■ Work required ■
Read the lines below. Copy out any that hold the string "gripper".

■ Provided material ■

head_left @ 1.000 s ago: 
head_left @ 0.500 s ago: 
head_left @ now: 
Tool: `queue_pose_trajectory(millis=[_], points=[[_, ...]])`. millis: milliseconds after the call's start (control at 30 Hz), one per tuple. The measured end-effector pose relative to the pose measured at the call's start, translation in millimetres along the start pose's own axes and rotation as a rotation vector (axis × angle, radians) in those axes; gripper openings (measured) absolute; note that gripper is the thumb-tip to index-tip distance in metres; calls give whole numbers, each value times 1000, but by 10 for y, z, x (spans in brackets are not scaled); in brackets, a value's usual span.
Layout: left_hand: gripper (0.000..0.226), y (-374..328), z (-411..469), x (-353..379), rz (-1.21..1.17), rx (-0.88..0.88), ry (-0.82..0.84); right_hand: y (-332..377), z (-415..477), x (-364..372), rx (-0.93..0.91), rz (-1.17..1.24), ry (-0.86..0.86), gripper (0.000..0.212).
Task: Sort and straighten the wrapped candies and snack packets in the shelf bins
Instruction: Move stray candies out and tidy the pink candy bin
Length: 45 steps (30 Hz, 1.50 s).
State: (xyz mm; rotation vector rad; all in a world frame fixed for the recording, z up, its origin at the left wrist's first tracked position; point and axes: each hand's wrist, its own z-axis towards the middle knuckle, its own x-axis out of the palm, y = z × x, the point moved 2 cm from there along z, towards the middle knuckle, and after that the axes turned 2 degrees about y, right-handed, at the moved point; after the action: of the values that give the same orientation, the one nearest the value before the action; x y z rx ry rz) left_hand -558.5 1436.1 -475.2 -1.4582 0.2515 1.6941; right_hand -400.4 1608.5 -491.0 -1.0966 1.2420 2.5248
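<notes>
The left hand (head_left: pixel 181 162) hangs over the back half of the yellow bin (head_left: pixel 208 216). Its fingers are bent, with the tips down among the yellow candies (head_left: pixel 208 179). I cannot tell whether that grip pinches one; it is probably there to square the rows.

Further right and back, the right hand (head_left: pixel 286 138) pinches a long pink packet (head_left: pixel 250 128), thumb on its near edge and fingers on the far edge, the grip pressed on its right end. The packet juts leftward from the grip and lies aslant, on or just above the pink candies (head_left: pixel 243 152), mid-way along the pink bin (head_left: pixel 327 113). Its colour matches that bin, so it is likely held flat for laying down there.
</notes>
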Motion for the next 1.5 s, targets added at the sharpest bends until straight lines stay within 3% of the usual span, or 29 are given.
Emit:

■ Result ■
Tool: `queue_pose_trajectory(millis=[_], points=[[_, ...]])`. millis: milliseconds after the call's start (control at 30 Hz), one per tuple. The measured end-effector pose relative to the pose measured at the call's start, translation in millimetres along the start pose's own axes and rotation as a rotation vector (axis × angle, radians) in those axes; gripper openings (measured) absolute; note that gripper is the thumb-tip to index-tip distance in metres; calls give whole numbers, each value times 1000, but by 10 for y, z, x (spans in brackets are not scaled); in brackets, a value's usual span.
Layout: left_hand: gripper (0.000..0.226), y (-374..328), z (-411..469), x (-353..379), rz (-1.21..1.17), rx (-0.88..0.88), ry (-0.82..0.84); right_hand: y (-332..377), z (-415..477), x (-364..372), rx (-0.93..0.91), rz (-1.17..1.24), ry (-0.86..0.86), gripper (0.000..0.212).

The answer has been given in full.